Saturday, September 6, 2008

The Crystal Ball updated!

Something Wicked This Way Comes?


For a glimpse of what may be coming soon to an eBay near you it pays to keep up with news on the other side of the pond. eBay UK has told sellers with IDs incorporating website or email addresses to change them by October 2nd, no more grandfathered in, you WILL re-brand right before Christmas. Read all about it on Buildaskill BizBlog.

Italy killed stores this spring, eBay UK is following suit with the end of what they charmingly call Shop Inventory Format September 24th. Shops or Stores still exist although one has to wonder to what purpose below Anchor Level. Presumably eBay is hoping basic stores sellers are not good at math.

Please note: I have roughly translated pounds sterling to $US at a rate of $2 per pound.

To be fair, it is not all one way, the UK will loose the 30c gallery fee site wide and stores subscribers receive a 50% Insertion Fee discount for the new Buy It Now format from the $0.80 Insertion Fee charged to non Stores subscribers.

Essentially, to retain any brand visibility UK store owners are being 'encouraged' to upgrade to "improved shops", translating to subscription increases from $12.00 a month to $30.00 at basic level, from $60.00 to $100 for a featured* store and from $600.00 a month at Anchor* level to a whomping $700.00. **Featured and Anchor Shops require business registration and compliance with other UK/EU regulations.

With the end of SIF in UK Shop owners will have the choice between having their old format listings ended or their listings can be converted to BIN. BIN listings will appear in search. * Qualifying that statement; shop BIN listings will have the same search visibility opportunity as any other BIN listing.

Hopping back across the pond My Blog Utopia! asks will it be feast or famine for eBay sellers in Q4? After reading this and Scott Wingo's eBay Strategies post on the new BIN in which he says

Since eBay started changing the finding experience with the introduction of BestMatch, sellers have lost more and more control over how their items show up. Buyers seem to no longer be going beyond the first page of results. The first page of results has 50 listings and sellers are limited to 10 items/page now so the BEST case is 20% coverage. The worst case is 0.

I should tell y'all at this point that I am not a guru like Scott Wingo, nor have I ever built a million dollar business like Randy. I am just an old broad who has been around the block a few times and went to school when reading writing and 'rithmetic were not electives. I got out of my eBay shares about even (after allowing for inflation) to buy something which pays a dividend.
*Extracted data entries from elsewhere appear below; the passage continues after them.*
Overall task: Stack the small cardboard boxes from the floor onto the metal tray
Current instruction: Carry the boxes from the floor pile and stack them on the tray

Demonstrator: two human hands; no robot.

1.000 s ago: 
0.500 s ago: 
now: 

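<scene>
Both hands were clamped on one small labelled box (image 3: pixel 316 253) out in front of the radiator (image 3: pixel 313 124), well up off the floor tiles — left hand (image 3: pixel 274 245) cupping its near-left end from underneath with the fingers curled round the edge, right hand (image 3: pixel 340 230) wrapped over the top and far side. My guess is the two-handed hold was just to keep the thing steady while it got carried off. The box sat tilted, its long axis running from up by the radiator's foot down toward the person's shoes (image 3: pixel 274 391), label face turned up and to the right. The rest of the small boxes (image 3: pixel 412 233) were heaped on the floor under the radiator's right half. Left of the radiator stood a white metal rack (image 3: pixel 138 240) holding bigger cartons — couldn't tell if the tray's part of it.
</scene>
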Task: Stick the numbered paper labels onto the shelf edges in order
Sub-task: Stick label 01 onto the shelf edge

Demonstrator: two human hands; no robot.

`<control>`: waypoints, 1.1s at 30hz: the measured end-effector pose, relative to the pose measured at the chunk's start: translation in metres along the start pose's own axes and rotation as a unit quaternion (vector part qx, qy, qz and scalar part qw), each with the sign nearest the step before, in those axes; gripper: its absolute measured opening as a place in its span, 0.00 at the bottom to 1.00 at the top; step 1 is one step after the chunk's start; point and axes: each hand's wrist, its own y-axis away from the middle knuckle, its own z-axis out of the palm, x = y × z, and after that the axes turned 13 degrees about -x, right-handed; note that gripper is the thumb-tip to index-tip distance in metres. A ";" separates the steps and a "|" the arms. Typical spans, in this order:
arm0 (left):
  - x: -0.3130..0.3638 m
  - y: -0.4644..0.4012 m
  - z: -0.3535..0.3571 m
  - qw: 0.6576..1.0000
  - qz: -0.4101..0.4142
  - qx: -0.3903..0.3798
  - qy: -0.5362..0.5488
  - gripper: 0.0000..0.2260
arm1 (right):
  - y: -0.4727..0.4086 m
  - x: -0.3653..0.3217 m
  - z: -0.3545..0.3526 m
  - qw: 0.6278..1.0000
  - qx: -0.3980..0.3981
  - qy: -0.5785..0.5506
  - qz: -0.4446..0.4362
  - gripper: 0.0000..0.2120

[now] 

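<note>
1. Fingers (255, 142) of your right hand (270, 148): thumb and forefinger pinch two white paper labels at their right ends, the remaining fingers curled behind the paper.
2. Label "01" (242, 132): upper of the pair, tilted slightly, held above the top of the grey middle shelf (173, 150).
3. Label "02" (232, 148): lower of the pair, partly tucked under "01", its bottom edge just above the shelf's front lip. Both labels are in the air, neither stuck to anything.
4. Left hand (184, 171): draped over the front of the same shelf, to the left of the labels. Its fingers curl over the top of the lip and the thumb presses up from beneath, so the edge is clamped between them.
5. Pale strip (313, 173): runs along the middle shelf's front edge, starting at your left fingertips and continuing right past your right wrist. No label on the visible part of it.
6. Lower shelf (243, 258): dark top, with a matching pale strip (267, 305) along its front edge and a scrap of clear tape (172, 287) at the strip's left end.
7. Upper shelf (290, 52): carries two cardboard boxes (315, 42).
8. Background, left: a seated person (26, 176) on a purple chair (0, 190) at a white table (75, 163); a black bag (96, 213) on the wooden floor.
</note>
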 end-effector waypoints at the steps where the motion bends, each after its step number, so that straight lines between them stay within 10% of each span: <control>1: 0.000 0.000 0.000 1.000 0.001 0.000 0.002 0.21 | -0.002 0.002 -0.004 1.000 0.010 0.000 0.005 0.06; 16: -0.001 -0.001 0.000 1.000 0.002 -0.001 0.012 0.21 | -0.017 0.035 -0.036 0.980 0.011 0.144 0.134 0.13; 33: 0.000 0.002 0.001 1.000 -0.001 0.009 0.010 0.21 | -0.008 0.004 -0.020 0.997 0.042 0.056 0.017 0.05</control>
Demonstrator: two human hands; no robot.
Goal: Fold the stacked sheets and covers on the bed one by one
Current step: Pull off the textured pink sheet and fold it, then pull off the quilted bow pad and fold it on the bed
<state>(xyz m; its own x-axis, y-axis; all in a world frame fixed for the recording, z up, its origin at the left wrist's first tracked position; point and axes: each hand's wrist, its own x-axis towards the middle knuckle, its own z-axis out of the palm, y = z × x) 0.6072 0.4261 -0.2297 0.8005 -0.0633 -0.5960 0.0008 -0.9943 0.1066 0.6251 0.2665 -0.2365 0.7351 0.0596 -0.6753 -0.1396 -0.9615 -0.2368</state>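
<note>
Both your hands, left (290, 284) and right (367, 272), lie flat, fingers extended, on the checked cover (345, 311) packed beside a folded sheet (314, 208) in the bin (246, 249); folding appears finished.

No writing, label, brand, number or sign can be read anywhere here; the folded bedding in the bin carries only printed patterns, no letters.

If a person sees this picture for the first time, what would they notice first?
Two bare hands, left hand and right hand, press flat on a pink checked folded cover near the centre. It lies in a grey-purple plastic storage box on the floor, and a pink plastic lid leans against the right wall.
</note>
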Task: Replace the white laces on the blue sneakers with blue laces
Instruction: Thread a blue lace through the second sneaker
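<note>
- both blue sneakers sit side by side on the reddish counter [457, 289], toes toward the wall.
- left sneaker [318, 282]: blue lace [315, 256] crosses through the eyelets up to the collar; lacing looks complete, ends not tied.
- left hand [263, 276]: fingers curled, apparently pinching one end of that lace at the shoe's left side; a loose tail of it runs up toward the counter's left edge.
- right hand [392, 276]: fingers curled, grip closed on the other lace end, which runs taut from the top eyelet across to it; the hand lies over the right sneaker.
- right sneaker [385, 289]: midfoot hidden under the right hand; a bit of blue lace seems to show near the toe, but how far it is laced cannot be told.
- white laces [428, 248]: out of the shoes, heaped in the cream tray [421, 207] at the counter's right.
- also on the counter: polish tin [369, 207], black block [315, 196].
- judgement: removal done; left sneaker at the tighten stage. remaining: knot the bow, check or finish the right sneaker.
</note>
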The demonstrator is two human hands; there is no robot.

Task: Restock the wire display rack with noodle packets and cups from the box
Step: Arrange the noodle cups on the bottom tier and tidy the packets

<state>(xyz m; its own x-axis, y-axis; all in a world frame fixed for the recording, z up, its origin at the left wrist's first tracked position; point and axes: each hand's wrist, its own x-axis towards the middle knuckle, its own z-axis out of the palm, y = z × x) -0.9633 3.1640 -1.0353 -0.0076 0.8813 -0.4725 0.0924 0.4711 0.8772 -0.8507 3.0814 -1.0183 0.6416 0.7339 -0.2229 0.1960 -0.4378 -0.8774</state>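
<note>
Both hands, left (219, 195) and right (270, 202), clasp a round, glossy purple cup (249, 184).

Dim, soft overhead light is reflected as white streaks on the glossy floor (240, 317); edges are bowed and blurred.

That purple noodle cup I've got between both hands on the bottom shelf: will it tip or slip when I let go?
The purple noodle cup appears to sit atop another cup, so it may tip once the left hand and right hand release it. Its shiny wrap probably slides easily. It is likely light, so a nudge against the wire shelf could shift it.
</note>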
Do YOU see what I see? Is this deja vu (disagreeable familiarity or sameness) all over again? Those stalwarts who are going to close their stores (talking USA here in case you are confoozed) and list 3000 SIF as BIN 30 are going to have about the same exposure as they did in stores with a more than 600% IF increase.

There are rumors that the red door store link does not work in the new non store item listing page if this is true we would appear to have innovated ourselves right back to pre red door days! Back then you rotated between 5% - 10% of your store listings as auctions with a link to your store in each listing. Would that work now? Your guess is as good as mine. Consultant Scott Pooler has some thoughts and questions.
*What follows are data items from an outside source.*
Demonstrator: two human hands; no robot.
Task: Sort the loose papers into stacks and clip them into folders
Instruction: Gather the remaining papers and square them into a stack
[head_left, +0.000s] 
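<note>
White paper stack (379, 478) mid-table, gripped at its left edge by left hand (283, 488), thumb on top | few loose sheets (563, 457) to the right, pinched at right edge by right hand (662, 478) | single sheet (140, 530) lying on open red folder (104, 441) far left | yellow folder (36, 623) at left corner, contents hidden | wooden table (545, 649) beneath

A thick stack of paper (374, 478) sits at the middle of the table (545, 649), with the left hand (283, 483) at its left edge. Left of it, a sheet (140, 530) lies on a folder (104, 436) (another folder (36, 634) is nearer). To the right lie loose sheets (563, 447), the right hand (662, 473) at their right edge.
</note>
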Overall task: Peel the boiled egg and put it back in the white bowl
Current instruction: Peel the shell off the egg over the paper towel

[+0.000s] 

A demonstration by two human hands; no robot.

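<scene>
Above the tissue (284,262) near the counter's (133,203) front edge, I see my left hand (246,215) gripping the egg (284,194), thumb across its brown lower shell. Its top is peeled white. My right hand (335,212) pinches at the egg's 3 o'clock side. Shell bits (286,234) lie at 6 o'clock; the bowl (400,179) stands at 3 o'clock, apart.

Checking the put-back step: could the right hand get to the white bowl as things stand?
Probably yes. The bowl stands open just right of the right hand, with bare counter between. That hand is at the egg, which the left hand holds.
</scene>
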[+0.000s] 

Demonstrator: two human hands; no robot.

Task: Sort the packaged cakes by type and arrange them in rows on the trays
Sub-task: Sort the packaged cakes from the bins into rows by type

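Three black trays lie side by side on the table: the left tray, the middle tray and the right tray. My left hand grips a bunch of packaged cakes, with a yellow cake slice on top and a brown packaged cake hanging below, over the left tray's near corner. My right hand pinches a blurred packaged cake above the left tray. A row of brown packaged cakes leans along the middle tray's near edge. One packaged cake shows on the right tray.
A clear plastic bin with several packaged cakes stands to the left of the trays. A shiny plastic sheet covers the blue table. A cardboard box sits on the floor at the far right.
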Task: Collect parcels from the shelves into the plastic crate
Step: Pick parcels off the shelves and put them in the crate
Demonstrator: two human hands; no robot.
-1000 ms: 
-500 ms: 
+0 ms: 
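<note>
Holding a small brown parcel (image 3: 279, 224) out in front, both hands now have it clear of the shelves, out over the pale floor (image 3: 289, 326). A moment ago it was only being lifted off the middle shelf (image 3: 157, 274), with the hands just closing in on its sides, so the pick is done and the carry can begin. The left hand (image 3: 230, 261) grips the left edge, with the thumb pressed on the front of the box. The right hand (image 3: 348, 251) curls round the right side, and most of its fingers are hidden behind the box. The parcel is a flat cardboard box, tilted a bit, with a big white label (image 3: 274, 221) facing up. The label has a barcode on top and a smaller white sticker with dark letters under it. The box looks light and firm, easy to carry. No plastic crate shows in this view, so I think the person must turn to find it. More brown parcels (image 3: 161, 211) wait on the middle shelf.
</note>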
To add to the gut churning uncertainty that is eBay today, more upper management shrinkage (#6), ominously the eBay Stores General Manager Eric Shoup has left the company and Chief Technology Officer Matt Carey moved to Home Depot. Matt Carey is the man a 2007 article referred to as "Donahoe's key partner".

As Mike who sent me the link said,
"Did someone at eBay finally snap out of it, take a look around then flee?" Are the rats leaving a sinking ship? Time will tell.